Heads continue to fall at the top of the Turkish economic establishment overwhelmed by the umpteenth storm that has been hitting the Turkish for weeks. President Erdogan’s latest victim is Finance Minister Lufti Elvan, 59, who leaves office just one year after being appointed at his express request.
His “fault” is that he remained the last defender of orthodox economic and monetary policies based on the fight against inflation and on the defense of the lira. Quite the opposite of what Erdogan is asking, for years now engaged in a personal battle against the governors of the Central Bank who have raised interest rates to keep the cost of living at bay, a policy that, according to the president, slows economic growth and exports. .
The governor of the central bank currently in office has carried out the presidential diktats by lowering the cost of money several times by up to 15% – against inflation galloping around 20% – triggering massive sales on the Turkish lira, which has now depreciated by over 40% on the dollar and euro since the beginning of the year.
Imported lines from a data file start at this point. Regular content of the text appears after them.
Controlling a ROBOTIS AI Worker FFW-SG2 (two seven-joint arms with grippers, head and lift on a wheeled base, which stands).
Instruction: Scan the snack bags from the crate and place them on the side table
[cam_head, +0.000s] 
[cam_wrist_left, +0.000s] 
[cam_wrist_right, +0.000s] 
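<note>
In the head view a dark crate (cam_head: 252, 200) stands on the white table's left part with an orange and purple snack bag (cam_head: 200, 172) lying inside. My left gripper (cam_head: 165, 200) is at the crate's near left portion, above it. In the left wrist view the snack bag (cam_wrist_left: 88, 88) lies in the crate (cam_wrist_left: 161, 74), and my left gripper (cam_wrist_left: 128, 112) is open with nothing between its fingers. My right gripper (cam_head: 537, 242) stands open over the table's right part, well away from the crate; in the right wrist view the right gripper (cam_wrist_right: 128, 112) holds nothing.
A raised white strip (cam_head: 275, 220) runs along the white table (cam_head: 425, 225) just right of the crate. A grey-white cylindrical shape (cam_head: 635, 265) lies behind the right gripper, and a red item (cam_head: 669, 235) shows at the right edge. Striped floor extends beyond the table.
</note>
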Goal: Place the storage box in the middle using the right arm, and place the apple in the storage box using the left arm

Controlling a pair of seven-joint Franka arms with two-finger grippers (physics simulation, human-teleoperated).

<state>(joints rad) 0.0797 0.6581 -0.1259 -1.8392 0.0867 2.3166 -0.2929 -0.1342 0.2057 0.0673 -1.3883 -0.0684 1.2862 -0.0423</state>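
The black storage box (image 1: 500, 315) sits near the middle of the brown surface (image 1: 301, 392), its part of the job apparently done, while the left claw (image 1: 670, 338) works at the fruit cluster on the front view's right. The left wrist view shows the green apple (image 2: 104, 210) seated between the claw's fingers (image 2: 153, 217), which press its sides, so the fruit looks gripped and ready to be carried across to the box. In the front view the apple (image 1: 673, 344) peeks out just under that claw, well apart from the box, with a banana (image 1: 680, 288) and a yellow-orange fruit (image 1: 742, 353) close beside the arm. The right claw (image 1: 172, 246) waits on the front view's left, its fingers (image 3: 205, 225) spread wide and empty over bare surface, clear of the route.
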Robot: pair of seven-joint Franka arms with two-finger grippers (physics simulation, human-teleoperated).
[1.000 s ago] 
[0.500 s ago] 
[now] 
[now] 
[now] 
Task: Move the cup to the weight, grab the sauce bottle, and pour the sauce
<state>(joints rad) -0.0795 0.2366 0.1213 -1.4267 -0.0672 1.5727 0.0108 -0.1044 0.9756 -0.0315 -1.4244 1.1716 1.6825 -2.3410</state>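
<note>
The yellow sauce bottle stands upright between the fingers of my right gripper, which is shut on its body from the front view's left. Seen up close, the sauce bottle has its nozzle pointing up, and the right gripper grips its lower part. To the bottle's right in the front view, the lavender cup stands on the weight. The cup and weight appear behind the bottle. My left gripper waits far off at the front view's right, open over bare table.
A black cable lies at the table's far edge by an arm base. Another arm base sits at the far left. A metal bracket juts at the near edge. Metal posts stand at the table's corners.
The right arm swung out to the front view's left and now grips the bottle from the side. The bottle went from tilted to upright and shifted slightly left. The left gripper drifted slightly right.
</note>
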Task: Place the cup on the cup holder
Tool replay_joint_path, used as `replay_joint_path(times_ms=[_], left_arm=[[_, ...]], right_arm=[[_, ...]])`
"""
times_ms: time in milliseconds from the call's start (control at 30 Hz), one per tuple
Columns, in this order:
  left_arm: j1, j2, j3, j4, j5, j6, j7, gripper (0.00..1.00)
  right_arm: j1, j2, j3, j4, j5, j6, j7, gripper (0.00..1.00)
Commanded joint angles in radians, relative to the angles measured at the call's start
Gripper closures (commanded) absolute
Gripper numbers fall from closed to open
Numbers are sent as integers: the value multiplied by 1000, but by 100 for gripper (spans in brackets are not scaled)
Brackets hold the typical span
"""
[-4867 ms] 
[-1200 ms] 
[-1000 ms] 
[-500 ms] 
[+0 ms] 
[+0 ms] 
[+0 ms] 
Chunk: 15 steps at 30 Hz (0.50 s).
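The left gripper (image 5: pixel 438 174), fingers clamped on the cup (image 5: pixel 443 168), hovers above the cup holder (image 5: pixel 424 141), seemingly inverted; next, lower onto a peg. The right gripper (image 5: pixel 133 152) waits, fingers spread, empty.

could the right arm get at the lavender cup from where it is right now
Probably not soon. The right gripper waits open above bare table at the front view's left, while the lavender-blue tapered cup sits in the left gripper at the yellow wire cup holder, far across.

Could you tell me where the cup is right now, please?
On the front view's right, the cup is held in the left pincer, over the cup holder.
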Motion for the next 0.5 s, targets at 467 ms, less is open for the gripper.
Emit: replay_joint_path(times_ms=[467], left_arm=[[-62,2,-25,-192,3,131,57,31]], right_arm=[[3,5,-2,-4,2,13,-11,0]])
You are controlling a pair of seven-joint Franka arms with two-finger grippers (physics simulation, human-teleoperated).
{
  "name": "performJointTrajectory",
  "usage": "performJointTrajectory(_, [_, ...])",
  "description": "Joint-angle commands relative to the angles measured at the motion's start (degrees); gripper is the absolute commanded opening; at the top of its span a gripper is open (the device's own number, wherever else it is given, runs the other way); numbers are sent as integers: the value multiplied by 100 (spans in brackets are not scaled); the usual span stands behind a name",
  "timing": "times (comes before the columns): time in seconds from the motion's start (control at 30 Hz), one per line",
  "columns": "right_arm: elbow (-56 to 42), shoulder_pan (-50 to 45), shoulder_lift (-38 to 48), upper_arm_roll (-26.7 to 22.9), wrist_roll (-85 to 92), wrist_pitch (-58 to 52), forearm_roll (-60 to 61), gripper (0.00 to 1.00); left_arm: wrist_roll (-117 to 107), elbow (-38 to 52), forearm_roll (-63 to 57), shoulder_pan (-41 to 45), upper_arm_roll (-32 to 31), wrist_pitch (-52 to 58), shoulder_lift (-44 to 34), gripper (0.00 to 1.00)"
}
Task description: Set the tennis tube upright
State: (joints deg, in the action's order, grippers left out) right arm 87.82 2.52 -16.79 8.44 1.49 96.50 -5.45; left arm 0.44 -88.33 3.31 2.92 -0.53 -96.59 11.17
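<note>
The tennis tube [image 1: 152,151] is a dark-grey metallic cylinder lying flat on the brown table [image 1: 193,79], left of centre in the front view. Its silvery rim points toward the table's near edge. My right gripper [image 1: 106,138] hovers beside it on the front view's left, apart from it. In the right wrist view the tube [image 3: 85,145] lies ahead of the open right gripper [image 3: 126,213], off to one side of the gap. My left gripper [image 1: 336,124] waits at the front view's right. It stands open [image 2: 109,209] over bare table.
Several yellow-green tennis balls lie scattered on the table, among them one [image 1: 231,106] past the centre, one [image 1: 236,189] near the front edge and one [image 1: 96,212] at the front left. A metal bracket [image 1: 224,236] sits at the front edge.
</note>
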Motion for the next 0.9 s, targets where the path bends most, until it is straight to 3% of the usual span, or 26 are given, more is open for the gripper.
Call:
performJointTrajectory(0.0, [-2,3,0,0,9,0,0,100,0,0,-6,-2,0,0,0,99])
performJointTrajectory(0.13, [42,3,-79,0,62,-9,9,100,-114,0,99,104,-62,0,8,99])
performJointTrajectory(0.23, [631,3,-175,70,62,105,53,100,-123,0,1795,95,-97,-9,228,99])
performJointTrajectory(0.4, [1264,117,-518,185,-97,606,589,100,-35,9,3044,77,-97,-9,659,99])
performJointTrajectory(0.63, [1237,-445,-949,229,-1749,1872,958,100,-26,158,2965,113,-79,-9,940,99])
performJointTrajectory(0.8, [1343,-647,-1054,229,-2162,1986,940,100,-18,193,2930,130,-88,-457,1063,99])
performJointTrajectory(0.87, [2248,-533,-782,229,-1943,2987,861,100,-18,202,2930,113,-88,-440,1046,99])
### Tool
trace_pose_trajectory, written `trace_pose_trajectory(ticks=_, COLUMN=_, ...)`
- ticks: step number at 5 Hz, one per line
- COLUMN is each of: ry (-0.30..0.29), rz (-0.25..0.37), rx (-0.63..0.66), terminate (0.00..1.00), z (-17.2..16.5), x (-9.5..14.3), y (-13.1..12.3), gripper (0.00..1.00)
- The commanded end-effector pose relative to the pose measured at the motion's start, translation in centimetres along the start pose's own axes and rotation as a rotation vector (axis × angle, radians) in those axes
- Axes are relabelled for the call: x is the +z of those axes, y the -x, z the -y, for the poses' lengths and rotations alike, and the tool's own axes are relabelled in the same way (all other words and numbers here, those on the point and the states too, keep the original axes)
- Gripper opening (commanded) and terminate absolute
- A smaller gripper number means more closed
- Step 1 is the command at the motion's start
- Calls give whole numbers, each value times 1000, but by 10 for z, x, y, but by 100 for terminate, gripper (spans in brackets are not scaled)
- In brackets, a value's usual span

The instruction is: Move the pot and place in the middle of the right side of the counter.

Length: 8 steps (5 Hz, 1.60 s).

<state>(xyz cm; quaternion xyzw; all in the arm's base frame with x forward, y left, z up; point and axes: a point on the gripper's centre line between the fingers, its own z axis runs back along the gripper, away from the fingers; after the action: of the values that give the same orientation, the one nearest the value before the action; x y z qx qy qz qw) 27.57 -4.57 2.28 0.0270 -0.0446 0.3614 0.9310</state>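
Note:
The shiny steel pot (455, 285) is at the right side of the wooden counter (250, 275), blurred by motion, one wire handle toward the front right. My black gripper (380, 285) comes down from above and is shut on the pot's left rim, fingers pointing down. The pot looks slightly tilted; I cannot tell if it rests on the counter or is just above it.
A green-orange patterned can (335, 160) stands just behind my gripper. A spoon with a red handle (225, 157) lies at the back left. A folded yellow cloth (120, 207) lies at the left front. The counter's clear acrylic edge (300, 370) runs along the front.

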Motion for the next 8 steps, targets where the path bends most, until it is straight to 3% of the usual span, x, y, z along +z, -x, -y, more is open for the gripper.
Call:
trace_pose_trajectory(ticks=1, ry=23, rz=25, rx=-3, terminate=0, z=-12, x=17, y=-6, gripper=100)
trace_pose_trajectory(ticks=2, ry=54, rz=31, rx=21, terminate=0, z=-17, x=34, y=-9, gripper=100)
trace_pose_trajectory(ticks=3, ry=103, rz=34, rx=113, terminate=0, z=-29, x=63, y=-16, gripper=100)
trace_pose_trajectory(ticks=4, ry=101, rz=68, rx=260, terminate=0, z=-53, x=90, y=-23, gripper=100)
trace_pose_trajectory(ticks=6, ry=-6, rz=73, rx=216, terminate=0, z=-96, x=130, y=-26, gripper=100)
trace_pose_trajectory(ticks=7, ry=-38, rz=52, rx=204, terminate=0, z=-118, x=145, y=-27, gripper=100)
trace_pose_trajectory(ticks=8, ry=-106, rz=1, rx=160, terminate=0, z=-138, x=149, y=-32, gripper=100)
In the last month alone, the lira has lost 27%.
Nureddin Nebati 57, former Deputy Minister of Finance, was appointed in place of Elvan, considered a very loyal one of his and very close to Erdogan’s son-in-law Bert Albayrak, who in turn had held the post before Elvan.
In the early stages after the announcement, the Turkish lira continued to depreciate, setting a new low against the euro. In the morning, the Turkish national currency broke through the threshold of 1 euro for 15 lire for the first time.